=== WHAT IS REQUIRED ===
Look below for the line that contains "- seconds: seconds", then copy it and each following line exactly, through and including the line that contains "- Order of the".

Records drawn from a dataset
****************************************

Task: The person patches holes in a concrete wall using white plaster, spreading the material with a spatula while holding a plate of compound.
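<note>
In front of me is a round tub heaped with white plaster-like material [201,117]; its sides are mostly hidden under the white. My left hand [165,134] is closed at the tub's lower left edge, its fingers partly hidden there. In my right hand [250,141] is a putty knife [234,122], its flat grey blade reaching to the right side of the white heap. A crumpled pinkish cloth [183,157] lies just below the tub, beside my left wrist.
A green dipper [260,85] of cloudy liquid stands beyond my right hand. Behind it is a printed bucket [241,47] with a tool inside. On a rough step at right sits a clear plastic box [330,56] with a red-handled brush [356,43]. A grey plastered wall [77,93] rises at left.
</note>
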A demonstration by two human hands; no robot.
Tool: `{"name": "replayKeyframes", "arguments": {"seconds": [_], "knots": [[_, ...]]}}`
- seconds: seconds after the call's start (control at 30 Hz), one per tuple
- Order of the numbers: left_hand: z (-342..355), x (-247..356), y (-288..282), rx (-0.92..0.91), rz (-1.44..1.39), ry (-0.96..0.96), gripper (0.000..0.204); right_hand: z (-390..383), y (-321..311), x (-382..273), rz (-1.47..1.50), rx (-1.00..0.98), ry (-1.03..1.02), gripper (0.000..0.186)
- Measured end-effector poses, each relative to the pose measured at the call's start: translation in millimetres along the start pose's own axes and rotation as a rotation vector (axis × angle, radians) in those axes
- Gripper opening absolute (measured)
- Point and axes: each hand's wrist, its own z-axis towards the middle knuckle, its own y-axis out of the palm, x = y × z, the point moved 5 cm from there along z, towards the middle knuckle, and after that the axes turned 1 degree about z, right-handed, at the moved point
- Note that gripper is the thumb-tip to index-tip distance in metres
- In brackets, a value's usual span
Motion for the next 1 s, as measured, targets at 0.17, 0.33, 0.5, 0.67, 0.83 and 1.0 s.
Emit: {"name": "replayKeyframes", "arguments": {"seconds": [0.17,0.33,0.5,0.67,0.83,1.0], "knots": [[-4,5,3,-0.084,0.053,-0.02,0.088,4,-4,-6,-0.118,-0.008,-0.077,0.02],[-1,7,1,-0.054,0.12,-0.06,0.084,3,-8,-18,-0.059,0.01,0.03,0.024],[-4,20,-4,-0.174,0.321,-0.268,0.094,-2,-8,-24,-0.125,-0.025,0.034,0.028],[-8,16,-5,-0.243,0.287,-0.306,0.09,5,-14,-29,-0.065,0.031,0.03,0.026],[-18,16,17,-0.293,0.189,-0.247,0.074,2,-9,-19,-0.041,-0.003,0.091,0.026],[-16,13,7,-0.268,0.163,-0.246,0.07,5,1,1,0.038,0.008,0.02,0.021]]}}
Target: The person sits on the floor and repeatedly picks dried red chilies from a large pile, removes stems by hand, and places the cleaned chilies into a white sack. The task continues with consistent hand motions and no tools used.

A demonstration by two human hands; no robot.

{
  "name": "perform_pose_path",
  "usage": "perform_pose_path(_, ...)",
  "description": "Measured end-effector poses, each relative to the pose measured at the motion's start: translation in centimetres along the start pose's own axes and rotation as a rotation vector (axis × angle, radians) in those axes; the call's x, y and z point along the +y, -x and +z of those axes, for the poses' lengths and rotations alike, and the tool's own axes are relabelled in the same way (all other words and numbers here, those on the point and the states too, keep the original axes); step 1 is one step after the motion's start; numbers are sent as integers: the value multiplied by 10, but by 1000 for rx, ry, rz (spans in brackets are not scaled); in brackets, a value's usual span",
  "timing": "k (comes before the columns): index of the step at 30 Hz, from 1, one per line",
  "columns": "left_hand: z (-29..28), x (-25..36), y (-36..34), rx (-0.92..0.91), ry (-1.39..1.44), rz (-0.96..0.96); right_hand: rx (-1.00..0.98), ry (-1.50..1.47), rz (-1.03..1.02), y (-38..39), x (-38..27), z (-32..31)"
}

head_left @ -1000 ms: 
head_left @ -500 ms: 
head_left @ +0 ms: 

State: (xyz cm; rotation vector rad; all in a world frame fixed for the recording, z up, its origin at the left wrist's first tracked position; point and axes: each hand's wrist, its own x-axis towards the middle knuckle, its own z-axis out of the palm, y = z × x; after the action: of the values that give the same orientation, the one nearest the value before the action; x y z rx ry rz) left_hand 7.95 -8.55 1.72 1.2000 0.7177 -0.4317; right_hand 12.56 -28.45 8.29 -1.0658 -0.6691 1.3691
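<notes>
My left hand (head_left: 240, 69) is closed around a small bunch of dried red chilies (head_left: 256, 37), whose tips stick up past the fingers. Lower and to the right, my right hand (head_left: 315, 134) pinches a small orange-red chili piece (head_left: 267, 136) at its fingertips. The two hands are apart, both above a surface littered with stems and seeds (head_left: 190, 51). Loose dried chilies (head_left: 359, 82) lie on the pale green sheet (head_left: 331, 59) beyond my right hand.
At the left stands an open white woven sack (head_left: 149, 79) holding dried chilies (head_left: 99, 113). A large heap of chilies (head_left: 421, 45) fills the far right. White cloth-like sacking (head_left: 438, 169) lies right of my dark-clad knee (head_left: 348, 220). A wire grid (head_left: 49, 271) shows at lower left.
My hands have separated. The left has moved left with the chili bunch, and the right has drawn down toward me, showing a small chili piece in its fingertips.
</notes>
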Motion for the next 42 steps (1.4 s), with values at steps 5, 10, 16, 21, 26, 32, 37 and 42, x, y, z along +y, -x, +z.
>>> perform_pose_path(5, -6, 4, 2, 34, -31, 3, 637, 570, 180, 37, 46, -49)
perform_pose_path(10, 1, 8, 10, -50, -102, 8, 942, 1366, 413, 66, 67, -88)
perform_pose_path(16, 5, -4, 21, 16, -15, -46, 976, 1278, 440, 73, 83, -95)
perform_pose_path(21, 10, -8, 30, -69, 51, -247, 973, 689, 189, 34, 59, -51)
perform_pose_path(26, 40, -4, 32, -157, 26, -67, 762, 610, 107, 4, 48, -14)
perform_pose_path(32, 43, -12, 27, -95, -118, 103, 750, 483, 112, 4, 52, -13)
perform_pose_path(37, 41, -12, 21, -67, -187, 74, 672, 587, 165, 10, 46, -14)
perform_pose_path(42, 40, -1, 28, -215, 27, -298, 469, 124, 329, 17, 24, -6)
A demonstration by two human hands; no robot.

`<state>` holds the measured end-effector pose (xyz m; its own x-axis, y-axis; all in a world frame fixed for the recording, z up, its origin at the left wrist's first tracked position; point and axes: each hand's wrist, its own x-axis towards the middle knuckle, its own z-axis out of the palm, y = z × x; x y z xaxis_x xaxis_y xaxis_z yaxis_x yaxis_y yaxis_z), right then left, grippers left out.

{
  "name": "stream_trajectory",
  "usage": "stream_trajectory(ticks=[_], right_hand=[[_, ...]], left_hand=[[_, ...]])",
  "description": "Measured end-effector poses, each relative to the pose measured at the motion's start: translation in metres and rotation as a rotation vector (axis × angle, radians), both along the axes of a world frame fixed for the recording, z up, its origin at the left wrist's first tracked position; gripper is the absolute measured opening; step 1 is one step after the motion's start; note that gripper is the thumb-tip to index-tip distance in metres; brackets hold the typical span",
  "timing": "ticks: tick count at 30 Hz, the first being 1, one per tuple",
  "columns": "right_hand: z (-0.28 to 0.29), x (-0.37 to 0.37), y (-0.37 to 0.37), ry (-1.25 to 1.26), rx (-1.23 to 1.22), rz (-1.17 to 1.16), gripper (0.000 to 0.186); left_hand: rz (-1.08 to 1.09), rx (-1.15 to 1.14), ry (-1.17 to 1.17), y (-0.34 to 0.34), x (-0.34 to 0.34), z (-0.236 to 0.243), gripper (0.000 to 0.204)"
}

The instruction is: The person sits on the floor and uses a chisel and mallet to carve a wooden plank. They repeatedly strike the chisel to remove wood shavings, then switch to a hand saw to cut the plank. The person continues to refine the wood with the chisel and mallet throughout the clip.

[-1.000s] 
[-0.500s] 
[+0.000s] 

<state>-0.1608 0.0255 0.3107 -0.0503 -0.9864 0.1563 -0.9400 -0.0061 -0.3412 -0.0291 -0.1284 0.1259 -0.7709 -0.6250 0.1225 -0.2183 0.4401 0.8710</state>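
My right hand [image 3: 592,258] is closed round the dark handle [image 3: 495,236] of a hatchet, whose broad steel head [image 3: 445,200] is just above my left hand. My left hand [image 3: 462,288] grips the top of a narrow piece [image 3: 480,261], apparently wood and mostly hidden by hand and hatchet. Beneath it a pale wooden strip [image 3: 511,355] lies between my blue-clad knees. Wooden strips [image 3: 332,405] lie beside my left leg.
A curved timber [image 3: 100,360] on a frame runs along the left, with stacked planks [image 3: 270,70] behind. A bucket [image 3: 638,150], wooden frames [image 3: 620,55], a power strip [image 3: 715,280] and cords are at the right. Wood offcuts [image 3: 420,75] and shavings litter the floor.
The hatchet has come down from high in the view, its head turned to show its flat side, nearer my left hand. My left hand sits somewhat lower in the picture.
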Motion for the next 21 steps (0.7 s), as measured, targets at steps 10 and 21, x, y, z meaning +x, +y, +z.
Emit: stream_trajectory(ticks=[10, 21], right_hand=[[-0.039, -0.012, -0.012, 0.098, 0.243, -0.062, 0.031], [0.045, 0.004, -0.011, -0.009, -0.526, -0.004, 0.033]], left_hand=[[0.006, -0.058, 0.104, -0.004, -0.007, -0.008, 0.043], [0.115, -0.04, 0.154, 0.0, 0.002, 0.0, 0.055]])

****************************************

=== ANSWER SECTION ===
- seconds: seconds after the call's start (control at 30 Hz), one per tuple
- Order of the numbers: left_hand: z (-342..355), x (-247..356), y (-288..282), rx (-0.92..0.91), rz (-1.44..1.39), ry (-0.96..0.96), gripper (0.000..0.204); right_hand: z (-390..383), y (-321..311), x (-382..273), rz (-1.47..1.50), rx (-1.00..0.98), ry (-1.03..1.02), gripper (0.000..0.186)

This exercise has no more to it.